Largely responsible for inspiring a new sense of excitement and relevance about the power of urban design, Andres Duany has employed his persuasive speaking and teaching abilities in hundreds of lectures and courses. Addressing architects, professional planning groups, university students, and the general public, he has enlightened many on the threat of suburban sprawl to the future of our human and natural habitats. Andres is a founding member and on the Board of Directors of the Congress for the New Urbanism, established in 1995 with the mission of reforming urban growth patterns. The New York Times has characterized the Congress as “the most important phenomenon to emerge in American architecture in the post-Cold War era.”

   Peter Katz

Author and consultant Peter Katz is regarded as a key spokesperson for the New Urbanism. Mr. Katz played a significant role in shaping the movement as founding Executive Director of the Congress for New Urbanism. He also wrote The New Urbanism: Toward an Architecture of Community (McGraw-Hill, 1994). In 1991 Mr. Katz initiated and co-edited The Ahwahnee Principles, a comprehensive statement of sustainable community-building practices that has since been adopted by over 120 cities and counties in the western United States.

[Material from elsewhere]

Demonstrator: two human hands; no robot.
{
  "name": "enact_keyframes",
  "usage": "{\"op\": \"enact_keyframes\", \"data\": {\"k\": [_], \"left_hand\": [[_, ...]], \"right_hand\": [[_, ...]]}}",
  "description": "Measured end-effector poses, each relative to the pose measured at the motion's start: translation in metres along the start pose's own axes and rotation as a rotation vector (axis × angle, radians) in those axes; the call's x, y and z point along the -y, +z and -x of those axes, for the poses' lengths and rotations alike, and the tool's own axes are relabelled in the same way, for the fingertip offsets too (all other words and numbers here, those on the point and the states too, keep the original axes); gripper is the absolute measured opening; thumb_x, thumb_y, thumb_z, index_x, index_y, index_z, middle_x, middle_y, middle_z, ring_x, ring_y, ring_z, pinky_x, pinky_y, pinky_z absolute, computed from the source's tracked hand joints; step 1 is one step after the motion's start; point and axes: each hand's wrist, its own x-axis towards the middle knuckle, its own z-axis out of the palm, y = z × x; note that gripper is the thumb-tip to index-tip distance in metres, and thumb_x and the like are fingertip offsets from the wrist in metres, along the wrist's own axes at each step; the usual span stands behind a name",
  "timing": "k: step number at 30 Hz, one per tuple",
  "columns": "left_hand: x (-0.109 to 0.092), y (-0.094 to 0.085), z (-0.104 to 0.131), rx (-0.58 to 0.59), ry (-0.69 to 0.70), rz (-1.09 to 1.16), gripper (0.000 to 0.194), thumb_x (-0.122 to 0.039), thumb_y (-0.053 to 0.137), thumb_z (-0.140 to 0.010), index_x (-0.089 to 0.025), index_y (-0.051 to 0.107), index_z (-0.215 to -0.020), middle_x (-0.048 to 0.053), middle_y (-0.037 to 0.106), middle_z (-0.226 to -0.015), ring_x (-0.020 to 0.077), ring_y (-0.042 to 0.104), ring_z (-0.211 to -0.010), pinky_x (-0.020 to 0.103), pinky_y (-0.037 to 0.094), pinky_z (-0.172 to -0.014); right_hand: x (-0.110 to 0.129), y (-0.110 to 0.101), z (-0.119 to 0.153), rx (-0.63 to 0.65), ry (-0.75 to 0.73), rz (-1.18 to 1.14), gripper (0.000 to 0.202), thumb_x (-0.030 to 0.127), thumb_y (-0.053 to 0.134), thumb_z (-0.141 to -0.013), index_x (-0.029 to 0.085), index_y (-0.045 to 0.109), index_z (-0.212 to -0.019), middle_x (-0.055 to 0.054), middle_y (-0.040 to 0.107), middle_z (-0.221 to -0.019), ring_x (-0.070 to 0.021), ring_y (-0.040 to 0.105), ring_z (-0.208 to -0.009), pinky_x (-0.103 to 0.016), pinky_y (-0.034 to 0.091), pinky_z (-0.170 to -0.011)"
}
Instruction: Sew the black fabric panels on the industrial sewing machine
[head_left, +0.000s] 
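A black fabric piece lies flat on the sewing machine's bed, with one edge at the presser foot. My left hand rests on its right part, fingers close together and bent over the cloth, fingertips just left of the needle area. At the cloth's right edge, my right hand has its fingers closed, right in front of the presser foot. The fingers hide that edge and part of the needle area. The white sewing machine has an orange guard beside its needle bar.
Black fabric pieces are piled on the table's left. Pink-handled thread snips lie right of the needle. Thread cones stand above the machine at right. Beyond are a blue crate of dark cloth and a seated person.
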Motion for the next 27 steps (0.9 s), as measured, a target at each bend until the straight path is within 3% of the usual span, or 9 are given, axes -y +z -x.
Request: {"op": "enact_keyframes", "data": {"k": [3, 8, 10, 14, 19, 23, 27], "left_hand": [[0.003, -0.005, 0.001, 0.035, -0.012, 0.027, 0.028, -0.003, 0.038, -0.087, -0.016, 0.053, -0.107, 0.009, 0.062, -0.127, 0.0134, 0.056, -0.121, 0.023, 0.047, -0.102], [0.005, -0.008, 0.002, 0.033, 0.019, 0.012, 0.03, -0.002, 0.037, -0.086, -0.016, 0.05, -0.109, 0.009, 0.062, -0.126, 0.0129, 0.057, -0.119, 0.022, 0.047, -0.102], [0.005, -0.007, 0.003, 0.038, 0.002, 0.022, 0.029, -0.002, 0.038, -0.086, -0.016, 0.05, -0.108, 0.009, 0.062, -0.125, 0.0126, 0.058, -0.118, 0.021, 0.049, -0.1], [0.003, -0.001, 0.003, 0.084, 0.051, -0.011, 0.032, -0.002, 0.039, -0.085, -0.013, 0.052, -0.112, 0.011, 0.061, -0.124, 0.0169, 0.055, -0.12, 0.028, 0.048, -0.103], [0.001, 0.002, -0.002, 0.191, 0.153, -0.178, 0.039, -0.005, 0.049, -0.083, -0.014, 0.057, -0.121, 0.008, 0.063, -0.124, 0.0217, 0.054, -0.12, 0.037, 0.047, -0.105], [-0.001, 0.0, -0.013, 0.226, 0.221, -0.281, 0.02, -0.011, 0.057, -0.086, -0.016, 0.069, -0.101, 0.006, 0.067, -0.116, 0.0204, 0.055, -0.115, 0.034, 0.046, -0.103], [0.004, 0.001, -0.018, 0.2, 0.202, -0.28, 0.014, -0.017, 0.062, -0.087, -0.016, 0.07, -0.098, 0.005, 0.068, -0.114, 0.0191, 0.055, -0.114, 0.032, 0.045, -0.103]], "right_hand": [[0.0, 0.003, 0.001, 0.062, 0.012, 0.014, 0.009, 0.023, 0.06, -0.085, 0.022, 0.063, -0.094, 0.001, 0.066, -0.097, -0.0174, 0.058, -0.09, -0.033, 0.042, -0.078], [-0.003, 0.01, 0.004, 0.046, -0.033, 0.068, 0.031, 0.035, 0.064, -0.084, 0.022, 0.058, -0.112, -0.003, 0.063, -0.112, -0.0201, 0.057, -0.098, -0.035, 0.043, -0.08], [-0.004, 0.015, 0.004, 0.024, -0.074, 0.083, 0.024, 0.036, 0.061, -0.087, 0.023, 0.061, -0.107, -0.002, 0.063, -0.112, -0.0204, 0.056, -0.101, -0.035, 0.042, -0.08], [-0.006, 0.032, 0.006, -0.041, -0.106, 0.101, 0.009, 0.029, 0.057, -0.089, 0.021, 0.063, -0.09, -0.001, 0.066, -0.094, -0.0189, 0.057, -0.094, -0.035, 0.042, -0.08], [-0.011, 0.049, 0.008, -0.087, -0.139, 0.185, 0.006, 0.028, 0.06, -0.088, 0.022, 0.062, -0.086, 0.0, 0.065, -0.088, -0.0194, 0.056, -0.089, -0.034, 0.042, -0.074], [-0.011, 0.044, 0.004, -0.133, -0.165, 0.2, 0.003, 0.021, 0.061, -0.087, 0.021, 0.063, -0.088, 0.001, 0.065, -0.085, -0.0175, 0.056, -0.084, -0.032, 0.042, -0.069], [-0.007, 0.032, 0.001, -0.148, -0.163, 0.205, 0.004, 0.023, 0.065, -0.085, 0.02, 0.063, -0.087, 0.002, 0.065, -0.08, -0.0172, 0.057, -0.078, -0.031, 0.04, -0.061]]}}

Mr. Katz is a professor-in-practice at Virginia Polytechnic Institute’s Northern Virginia Center. He provides consulting services in the areas of strategic marketing and community development from offices in Alexandria, Virginia. He is an associate member of The Citistates Group, a national network of speakers under the leadership of syndicated columnist Neal Peirce. Peter Katz has advised various government agencies, associations, and organizations including the U.S. Department of Housing and Urban Development, the Province of Ontario (Canada), The Community Builders (Cincinnati and Louisville) and Contra Costa County (California). He has addressed a range of university audiences, professional societies, and citizen groups, both nationally and internationally.

    Shelley Poticha

Shelley Poticha joined Reconnecting America in July of 2003 as the Executive Director of the Center for Transit-Oriented Development. She oversees the Center’s efforts to help bring TOD to scale as a nationally recognized real estate product. Previously, Shelley was Executive Director of the Congress for the New Urbanism where she guided CNU’s growth into a nationwide coalition with a prominent voice in national debates on urban revitalization, growth policy, and sprawl, and forged alliances with major land development interests, environmental and community organizations, and federal agencies. Shelley had also worked as a Senior Associate with Calthorpe Associates, and had represented the Surface Transportation Policy Project in the San Francisco Bay Area. She lectures widely and has co-authored several significant HUD publications, CNU’s Charter of the New Urbanism, and The Next American Metropolis: Ecology, Community, and the American Dream with Peter Calthorpe. She serves on the board of Smart Growth America. She holds a Masters in City Planning from the University of California at Berkeley and a Bachelor of Arts from the University of California, Santa Cruz. She lives in Oakland, California with her husband and twin daughters.